I peer at the back of Samantha’s head. She’s led us back down the corridor, picked a door seemingly at random (a small, circular wooden thing that I had to crouch through to enter,) and carried on with such surety I hadn’t even bothered to ask where we were going.

“…What?” I say, caught off guard.

She turns briefly to fix me with a stare. I’ve grown accustomed to her strange semi-translucence, but I can’t help the feeling that I’m following a ghost.

Ironic, that.

“Your friend. It’s bad enough that she’s here at all of course - but I can feel her. She’s making ripples around her like a stone tossed in a pond.” Her voice is decidedly displeased, and I have a feeling Lydia is going to receive a tongue lashing once we find her.

“Does it have something to do with the eldritch creature, perhaps?”

She doesn’t answer the question. I get the sense that she’s concentrating, so I don’t bother pushing her further. A Navigator she may be, but the Aether does not easily give up its secrets. Best to let her concentrate.

The door we opened leads us down another corridor. Thankfully, we’ve abandoned the mud behind us. Now we walk over hard wood flooring, with oaken walls that lead up towards a fathomless night sky. In the distance, high above our heads, I see an aurora borealis, a dancing line of brilliant blues and greens. I stop for a moment, staring up at it, my lips parted. I don’t think I’ve ever seen anything so lovely in the Aether - so clear and certain.

The longer I look, the more certain I become that Samantha isn’t following it so much as it’s following her.

“Lucas,” Sam says, her voice sharp enough to snap me back to attention. “I will not tell you again: do not fall behind.”

I heed her warning and continue to follow.

The corridor stretches long before us. I see no more doors, just a single path that twists and turns this way and that. I do not know whether that is better. It makes me feel trapped - vulnerable. Fighting in the Aether is much different than fighting on the material plane. There are beings here that would just as readily consume me as anything else, living or not, demon or not. The echoes of ghouls and gods not yet forgotten.

“So how did you learn to navigate the Aether?” I venture, if only to flee from my own thoughts.

She hesitates for a moment, obviously considering whether she’ll tell me. When she does speak, there’s a tenderness to her words that wasn’t there before. “My mother was also able to walk through the Aether, and when I showed signs of doing the same, she taught me how.” A pause. “It was the only way to keep me safe.”

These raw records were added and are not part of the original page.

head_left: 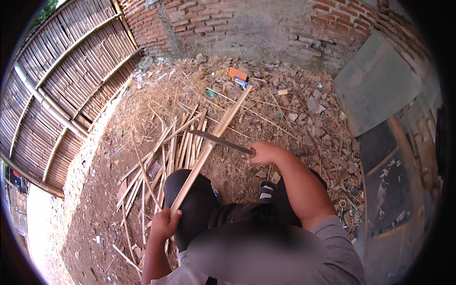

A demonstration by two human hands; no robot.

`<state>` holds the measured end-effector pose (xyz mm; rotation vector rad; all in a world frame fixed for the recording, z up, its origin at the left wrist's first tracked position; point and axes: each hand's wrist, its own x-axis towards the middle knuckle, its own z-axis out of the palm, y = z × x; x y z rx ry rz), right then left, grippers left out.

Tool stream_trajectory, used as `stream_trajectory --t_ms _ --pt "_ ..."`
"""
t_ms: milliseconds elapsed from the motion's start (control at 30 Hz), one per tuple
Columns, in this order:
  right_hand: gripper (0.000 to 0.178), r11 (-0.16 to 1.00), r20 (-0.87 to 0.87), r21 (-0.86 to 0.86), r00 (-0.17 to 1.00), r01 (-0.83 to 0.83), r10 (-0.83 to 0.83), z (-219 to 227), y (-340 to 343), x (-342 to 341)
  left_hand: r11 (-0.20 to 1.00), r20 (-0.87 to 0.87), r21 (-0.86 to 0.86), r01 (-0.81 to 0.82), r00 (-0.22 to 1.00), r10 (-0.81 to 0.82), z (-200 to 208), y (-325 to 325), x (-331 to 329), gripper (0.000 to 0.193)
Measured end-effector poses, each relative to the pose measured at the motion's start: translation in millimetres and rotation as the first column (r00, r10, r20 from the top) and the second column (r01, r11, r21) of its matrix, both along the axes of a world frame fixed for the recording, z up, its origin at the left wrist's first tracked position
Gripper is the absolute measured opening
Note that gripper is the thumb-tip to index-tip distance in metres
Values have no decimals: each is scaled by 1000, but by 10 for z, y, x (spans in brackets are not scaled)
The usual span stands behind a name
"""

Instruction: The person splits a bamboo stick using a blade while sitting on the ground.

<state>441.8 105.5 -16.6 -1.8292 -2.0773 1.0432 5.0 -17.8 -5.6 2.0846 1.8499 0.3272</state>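
A long split bamboo strip (194,176) runs slantwise from my left knee toward the wall, its pale inner face up. My left hand (165,223) is closed around its near end. My right hand (266,154) grips the handle end of a machete (222,141) with a dark blade. The blade lies across the strip near its middle and appears to touch it. Several thin bamboo strips (172,150) lie in a loose heap on the ground beyond and left of my left knee (190,190).
A bamboo fence (61,76) stands at the left, a worn brick wall (247,33) ahead. Grey sheets (377,83) and a dark framed panel (387,183) lean at the right. Rubble (304,114), dry straw (156,90) and litter, including an orange piece (237,74), cover the ground.
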Motion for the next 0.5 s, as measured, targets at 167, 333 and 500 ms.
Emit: stream_trajectory --t_ms 167,333,500 --pt "33 999 -16 43 999 -27 28 -67 -8 -69 1000 34 1 -1 999 1 -43 -2 -23 57" --pt "30 999 2 12 1000 -29 29 -64 -5 -99 1000 18 -21 -17 1000 18 0 -8 6 57" --pt "31 998 7 50 999 -47 47 -82 17 -53 1000 -18 -2 -5 1000 5 -36 3 -13 52"
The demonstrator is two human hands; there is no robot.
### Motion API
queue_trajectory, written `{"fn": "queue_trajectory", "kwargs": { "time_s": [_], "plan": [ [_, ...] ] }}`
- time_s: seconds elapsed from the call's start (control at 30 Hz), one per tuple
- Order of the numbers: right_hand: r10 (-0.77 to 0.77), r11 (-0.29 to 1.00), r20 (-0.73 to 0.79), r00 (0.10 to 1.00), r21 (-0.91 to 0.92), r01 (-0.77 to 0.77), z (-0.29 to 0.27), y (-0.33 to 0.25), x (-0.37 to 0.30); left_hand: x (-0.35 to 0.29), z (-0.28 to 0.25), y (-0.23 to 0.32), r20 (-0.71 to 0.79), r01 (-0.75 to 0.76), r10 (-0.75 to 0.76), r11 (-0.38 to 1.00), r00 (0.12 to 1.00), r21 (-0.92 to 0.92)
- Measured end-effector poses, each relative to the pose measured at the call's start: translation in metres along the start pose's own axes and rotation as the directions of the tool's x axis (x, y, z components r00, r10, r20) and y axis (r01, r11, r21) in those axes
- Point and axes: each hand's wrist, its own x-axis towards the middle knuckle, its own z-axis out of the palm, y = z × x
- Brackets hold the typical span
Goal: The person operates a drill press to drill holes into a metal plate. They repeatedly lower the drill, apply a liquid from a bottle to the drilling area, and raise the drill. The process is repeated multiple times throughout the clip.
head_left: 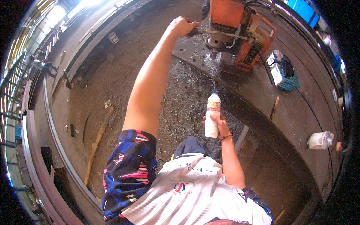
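Note:
My left arm stretches far forward, and my left hand (181, 27) is closed around the dark grip of a lever handle (210, 32) on an orange drilling machine (225, 14). The drill's chuck (215, 43) points down over a dark steel plate with holes (189, 50). Nearer to me, my right hand (224, 128) wraps around a plastic bottle (211, 130) of milky white liquid. The bottle has a blue cap and its top points toward the drill. A thin pale line runs from the cap toward the plate. Metal chips (183, 101) lie scattered below.
Right of the drill stands a blue and white box (277, 73) with dark cloth on top. Beyond it lie a wood piece (275, 107) and a whitish plastic container (318, 141). Long steel beams (52, 123) and a wooden strip (98, 146) run along the left; another person (45, 66) is far off.

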Motion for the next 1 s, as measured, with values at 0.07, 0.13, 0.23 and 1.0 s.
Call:
{"fn": "queue_trajectory", "kwargs": {
  "time_s": [0.07,0.13,0.23,1.0],
  "plan": [
    [0.004,1.000,-0.024,1.000,-0.027,-0.004,-0.002,0.002,0.002,0.003,0.002,0.002,0.009,0.002,-0.002,1.000,1.000,0.007],
    [-0.024,1.000,-0.044,0.999,-0.014,0.023,-0.001,0.005,0.006,0.003,0.001,0.002,0.008,-0.001,0.001,1.000,1.000,0.029],
    [-0.016,1.000,-0.069,0.997,0.023,0.018,0.006,0.002,0.003,0.003,0.002,0.001,0.010,-0.012,0.012,0.999,1.000,0.033],
    [-0.069,0.996,-0.057,0.996,-0.065,0.066,-0.005,0.010,0.006,-0.003,0.003,0.006,0.094,0.028,-0.009,0.979,0.996,-0.203]
  ]
}}
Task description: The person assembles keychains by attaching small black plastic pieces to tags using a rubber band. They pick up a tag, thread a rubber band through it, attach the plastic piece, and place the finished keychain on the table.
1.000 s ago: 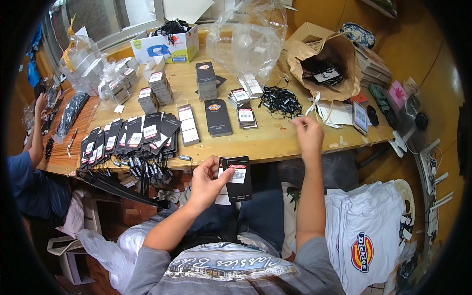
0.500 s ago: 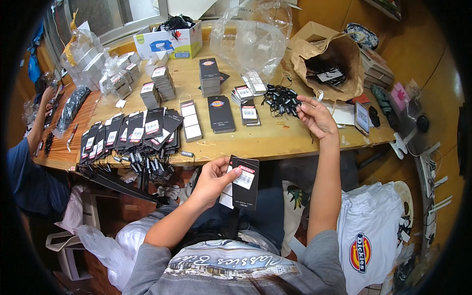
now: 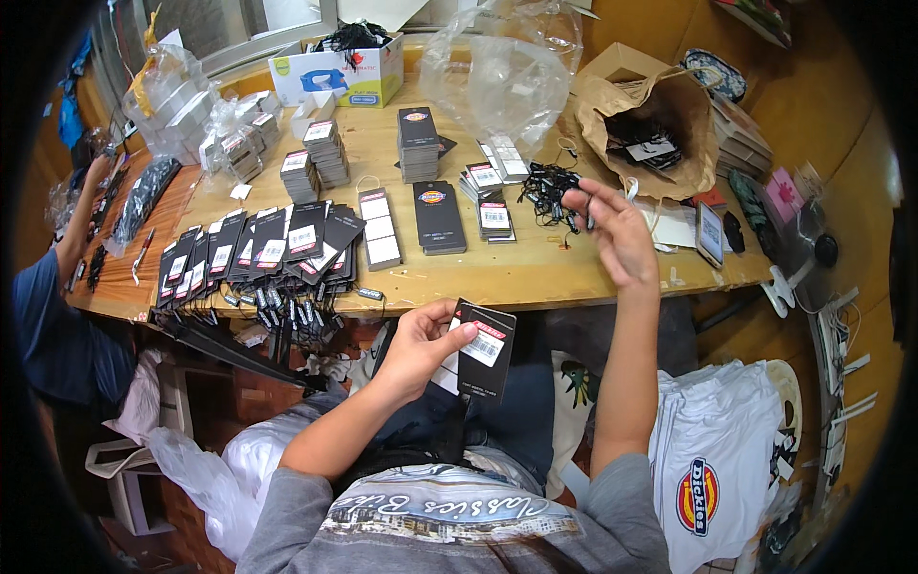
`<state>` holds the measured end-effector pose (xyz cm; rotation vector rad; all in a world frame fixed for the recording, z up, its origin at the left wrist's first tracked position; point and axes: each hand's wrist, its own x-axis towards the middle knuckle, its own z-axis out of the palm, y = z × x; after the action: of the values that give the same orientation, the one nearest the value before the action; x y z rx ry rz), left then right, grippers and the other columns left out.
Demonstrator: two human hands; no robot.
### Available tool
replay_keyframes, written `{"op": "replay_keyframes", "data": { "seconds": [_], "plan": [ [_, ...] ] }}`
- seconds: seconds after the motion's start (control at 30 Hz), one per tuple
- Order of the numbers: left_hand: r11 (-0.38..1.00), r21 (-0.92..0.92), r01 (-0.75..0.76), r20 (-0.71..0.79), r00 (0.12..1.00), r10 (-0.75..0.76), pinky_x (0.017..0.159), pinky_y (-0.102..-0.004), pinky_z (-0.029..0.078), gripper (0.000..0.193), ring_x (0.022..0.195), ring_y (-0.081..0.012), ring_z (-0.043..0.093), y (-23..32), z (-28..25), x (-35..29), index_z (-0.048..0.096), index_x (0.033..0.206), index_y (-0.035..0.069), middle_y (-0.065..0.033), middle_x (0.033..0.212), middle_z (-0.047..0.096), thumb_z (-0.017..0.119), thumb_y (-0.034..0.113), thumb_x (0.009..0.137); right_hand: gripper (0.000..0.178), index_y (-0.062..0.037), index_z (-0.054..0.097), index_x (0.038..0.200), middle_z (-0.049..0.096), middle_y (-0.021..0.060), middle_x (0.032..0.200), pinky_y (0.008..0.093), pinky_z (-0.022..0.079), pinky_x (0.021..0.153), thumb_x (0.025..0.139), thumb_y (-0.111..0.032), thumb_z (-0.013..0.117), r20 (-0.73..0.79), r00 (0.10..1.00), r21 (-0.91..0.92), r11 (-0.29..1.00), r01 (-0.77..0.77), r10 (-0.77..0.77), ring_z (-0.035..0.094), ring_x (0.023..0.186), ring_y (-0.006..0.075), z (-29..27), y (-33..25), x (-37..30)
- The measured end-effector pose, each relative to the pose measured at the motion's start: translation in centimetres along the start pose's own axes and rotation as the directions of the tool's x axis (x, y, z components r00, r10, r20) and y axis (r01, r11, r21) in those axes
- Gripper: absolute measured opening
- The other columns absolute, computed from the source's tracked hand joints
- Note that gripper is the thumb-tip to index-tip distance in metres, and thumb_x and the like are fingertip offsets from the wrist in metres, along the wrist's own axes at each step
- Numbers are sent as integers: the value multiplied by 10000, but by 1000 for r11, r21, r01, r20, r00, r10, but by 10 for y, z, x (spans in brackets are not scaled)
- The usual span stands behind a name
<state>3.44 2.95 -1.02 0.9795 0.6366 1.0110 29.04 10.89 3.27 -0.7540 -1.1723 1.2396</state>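
Observation:
My left hand (image 3: 421, 352) grips a few black and white hang tags (image 3: 490, 362) above my lap, thumb pressed on the front. The front tag carries a white barcode label with a red band. My right hand (image 3: 620, 234) is at the right edge of a tangled pile of black tag strings (image 3: 547, 189) with small clasps. Its fingers are curled together; a small dark piece shows by them, but what they hold is unclear. Near the pile stand stacks of labelled tags (image 3: 493, 218) and plain black tags (image 3: 439, 218).
Fanned strung tags (image 3: 287, 247) overhang the table's front edge at left. Behind are stacked labels (image 3: 328, 153), a carton (image 3: 337, 75) and a clear plastic bag (image 3: 497, 72). A paper bag (image 3: 698, 120) and phone (image 3: 710, 232) lie right. Another person's arm (image 3: 78, 225) works far left.
My right hand has turned and shifted slightly, its fingers drawing in beside the string pile. My left hand keeps its grip on the hang tags. The whole view has shifted a little.

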Motion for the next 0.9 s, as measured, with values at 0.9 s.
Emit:
{"op": "replay_keyframes", "data": {
  "seconds": [0.9],
  "plan": [
    [998, -20, 67, 63, 996, -65, 609, -174, 455, 228, 694, -63, 558, 5, 30, 17, 545, 959, -55, -67, 869, 591, 586, 29, 752, 418, -8, 350, 1201, 564, 167, 980, 226, 489, 652, 809, -35, 493, -131, 991, 324, 946, 3, 42, 567, 776, 127, 93, 30, -76]
  ]
}}
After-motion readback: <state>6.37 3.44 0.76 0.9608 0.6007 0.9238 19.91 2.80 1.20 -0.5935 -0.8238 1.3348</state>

“It runs in the family, then?”

She hesitates a beat more before she replies. “I think so. I’m not sure.” She pauses before the continues. “My mother was Cree. She fell head over heels for my father when she came down to the states for college. Long story short, she left Canada behind to raise a family with him.” There’s a shrug. “She left a lot behind, but their love for one another was legendary stuff. When she died, he followed her a week later.”

“I’m sorry for your loss,” I murmur. The lights above us gleam brighter for a moment, and at first I think it’s just a trick of my eyes. But Samantha briefly tips her chin up, smiling faintly to herself.

“She’s still with me,” she says. “We shared this with one another. Every time I walk through this place, I feel her with me.” She draws in a breath, letting it out in a sigh. “She told me many stories she learned as a girl. Stories that date back millennia, passed from generation to generation. It was through that lens that she saw herself. Saw her power. This spiritual essence that binds all things together, that moves through everything we say and do.”

Perhaps it is her openness, but I feel an impulse to share something with her in turn. I hesitate only a moment before I offer: “We called it Tír na nÓg. The Otherland. It was a paradise, a place where our gods dwelt. Later, it was the land of the Faefolk.”

“I knew you were Irish,” she says brightly. “It’s the accent. It’s heavier here than it was before.”

I chuckle. “I suppose I’ve never been able to shake it.”

“Why would you want to?” she asks. “It’s important to remember who you are and where you come from. Keep it. It’s part of you.”

We’re silent for a while after that, but the silence feels much more companionable. Which is a good thing. Even dire as our straits currently are, I’ve not forgotten about Elan. When everything isn’t in a state of chaos, I intend to track this woman down again and beg for her aid. Borrow and steal too, if I am forced to.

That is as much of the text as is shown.